A Holocaust memoir by a secular Czechoslovakian Jew who was 22 when she was rounded up with her family to be deported to Terezín in 1942—only the first step of her wartime misery.

Epstein (1920-1989) wrote this brief, striking memoir in the mid-1970s, largely for the benefit of her children. Her daughter, Helen Epstein (The Long Half-Lives of Love and Trauma, 2017, etc.), a writer who struggled her entire life to grasp her mother’s awful wartime experiences and her own trauma as the child of Holocaust survivors, could not face returning to it until recently. Here, she does a fine job of clarifying some of the detail and characters. A youthful zest for life comes through despite “Franci’s” many travails. She demonstrates a fierce determination to adapt and prevail amid the harshest conditions. First, she watched as her parents, middle-class members of the German-speaking community in Prague, were brutally separated from her at Terezín to be sent to the Nazi death camps.
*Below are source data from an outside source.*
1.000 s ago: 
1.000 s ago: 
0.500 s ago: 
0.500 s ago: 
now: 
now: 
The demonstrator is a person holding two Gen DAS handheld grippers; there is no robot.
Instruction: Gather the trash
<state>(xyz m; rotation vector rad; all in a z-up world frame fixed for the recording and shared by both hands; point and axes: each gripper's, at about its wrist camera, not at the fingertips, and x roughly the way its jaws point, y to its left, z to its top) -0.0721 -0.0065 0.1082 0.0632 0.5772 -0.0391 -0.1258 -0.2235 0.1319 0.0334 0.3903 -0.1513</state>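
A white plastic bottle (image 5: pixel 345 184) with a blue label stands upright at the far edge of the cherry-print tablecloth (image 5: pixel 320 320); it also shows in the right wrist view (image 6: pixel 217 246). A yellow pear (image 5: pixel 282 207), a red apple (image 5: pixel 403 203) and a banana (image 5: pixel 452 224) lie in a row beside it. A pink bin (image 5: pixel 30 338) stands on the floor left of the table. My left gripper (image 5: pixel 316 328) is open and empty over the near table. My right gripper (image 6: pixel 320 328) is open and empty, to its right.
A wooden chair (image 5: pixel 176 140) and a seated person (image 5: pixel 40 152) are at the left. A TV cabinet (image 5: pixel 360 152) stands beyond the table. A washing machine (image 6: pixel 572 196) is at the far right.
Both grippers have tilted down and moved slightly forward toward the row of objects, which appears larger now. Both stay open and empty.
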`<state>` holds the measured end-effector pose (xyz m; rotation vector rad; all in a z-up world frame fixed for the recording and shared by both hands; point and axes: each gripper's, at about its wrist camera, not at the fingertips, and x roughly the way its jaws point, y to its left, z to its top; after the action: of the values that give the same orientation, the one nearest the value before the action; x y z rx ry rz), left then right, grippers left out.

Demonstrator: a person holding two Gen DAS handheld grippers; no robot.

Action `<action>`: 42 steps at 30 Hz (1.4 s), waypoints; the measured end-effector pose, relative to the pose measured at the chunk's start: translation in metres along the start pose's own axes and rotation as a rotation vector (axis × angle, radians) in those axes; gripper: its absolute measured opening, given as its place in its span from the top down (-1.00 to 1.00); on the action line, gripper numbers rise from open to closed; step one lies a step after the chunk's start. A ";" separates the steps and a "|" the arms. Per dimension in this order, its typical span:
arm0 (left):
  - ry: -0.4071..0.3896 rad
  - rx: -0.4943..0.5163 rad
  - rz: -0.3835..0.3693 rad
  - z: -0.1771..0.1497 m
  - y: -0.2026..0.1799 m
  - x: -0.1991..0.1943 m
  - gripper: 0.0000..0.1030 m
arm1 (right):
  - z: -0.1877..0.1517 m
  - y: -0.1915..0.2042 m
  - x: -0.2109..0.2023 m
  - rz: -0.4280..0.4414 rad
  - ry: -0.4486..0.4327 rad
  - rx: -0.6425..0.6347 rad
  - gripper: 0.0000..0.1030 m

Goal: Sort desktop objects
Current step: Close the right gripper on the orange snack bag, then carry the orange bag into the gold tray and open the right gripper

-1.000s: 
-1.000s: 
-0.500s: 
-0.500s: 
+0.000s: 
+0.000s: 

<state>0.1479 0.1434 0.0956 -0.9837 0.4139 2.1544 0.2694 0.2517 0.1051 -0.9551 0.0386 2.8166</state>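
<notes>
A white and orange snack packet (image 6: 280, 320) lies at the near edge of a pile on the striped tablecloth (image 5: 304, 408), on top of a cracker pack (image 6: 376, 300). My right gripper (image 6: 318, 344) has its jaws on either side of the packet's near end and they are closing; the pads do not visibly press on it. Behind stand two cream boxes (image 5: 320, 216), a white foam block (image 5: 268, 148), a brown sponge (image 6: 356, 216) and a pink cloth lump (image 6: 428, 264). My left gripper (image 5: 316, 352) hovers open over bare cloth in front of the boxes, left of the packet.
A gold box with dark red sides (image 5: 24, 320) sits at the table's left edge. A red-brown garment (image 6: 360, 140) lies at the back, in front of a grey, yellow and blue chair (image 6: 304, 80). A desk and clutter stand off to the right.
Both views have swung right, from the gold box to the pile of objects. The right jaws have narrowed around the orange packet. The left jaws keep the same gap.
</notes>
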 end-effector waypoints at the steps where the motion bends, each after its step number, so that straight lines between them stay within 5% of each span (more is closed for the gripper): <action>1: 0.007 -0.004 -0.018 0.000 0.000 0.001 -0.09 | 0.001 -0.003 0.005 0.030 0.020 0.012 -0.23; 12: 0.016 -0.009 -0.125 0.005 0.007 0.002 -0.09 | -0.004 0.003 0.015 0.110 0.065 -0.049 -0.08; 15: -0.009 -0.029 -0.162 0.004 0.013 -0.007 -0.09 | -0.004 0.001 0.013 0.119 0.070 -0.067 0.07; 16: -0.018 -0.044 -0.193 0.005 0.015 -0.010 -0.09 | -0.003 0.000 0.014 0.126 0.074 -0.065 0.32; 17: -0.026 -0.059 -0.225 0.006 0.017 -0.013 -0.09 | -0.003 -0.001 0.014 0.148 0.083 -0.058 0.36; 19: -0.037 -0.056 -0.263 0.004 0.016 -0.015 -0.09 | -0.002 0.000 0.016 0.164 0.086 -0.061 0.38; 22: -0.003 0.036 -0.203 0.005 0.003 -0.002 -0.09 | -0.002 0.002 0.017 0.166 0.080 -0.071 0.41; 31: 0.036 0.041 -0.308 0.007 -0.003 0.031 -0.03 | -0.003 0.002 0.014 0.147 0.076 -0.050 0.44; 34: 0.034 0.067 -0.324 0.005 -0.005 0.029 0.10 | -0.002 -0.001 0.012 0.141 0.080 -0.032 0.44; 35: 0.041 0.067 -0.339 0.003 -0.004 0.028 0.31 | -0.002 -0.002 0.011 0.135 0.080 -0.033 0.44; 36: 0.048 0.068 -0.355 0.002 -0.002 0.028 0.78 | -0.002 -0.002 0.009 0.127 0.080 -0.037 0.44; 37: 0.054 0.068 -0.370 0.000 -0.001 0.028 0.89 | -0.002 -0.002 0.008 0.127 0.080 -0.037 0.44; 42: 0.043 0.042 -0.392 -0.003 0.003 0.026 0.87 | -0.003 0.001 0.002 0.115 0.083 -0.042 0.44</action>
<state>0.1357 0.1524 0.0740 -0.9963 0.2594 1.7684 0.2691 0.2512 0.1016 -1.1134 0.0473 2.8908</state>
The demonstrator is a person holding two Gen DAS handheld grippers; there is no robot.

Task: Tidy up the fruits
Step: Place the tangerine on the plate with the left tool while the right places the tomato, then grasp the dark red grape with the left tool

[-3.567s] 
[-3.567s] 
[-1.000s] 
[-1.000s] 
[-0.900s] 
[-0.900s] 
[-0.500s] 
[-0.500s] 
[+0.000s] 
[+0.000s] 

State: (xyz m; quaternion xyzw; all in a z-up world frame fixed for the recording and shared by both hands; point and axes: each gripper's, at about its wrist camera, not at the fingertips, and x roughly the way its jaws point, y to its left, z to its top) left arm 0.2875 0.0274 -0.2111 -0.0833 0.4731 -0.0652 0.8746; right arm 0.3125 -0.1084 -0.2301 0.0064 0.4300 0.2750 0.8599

Life in the barracks of Terezín was fraught but bearable, and Franci keenly observes the hierarchy of survival, where the well-connected enjoyed benefits not available to all, and “a whole new standard of behavior evolved, much of it self-sacrificing and noble, but also frequently selfish and amoral.” Married hastily to a young man from home who was able to help them survive by his canny trading instincts, until he was caught and disappeared, Franci was herded into the cattle cars for transport to Auschwitz in May 1944. There, her cousin made her aware of what was burning in the chimneys; she “became conscious of a peculiar odor in the air, like burning hair or bones.” From then on, the author refers to herself by her camp tattoo number, A-4116, and she chronicles how she endured the brutal conditions and disease at several women’s camps by using her sewing and electrical skills.

Further useful testimony from an unspeakably terrifying era.